▶ **Task details**: Restate word for word the entries below, starting with the line with "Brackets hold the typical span" and continuing through the line with "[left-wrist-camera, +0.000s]". Include both of those lines and no others.

▶ **Supplied material**:
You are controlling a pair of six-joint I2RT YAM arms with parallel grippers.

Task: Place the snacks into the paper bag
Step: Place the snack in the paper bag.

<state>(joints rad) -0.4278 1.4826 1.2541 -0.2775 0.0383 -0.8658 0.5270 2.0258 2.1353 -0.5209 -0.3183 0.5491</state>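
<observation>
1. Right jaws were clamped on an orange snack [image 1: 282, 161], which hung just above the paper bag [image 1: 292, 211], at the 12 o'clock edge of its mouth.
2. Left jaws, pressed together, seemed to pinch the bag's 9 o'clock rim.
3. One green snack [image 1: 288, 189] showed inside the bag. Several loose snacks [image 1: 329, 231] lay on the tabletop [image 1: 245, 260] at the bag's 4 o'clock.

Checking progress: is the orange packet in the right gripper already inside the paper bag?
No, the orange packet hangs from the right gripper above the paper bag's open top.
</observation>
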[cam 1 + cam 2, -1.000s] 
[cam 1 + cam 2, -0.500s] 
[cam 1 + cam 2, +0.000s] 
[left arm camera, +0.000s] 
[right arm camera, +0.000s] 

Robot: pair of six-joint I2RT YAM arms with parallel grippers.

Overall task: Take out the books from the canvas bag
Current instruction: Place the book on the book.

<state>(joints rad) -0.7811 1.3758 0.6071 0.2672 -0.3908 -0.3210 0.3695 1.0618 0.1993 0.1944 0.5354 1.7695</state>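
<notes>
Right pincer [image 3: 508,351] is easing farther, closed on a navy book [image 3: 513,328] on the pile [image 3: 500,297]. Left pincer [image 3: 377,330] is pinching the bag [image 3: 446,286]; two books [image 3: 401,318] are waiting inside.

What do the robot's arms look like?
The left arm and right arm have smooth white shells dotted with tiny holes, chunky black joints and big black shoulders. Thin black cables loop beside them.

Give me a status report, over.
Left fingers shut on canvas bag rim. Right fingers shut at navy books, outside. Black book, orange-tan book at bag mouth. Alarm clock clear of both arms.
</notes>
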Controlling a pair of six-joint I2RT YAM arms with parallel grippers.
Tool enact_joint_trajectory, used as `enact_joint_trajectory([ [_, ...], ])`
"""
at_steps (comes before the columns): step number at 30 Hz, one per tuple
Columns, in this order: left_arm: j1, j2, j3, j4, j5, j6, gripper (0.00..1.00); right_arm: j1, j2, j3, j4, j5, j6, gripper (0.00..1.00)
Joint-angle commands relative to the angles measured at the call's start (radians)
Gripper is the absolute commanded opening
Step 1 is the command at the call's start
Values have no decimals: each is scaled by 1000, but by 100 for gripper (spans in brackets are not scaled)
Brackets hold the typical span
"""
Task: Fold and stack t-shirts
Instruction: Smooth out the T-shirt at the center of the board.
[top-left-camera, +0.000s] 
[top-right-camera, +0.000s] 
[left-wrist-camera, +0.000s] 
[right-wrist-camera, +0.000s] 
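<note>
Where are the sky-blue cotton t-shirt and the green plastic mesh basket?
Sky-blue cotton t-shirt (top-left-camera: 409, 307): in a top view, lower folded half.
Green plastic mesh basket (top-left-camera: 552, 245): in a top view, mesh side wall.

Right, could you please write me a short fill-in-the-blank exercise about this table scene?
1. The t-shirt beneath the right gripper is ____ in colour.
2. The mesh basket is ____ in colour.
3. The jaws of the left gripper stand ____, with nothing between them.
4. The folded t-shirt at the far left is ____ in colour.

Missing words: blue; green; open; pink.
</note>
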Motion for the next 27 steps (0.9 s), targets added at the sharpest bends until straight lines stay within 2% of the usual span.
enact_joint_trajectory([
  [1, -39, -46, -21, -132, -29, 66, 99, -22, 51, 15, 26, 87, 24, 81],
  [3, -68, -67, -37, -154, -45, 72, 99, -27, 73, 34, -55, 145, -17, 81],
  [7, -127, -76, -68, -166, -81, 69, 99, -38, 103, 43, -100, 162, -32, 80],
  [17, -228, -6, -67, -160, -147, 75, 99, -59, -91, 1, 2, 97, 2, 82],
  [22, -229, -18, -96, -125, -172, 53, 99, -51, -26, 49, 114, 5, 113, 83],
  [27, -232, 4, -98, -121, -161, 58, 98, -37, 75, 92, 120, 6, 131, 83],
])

▶ **Result for this exercise**:
Brackets hold the typical span
"""
Task: Fold and stack t-shirts
Instruction: Smooth out the T-shirt at the center of the board.
[top-left-camera, +0.000s] 
[top-right-camera, +0.000s] 
[left-wrist-camera, +0.000s] 

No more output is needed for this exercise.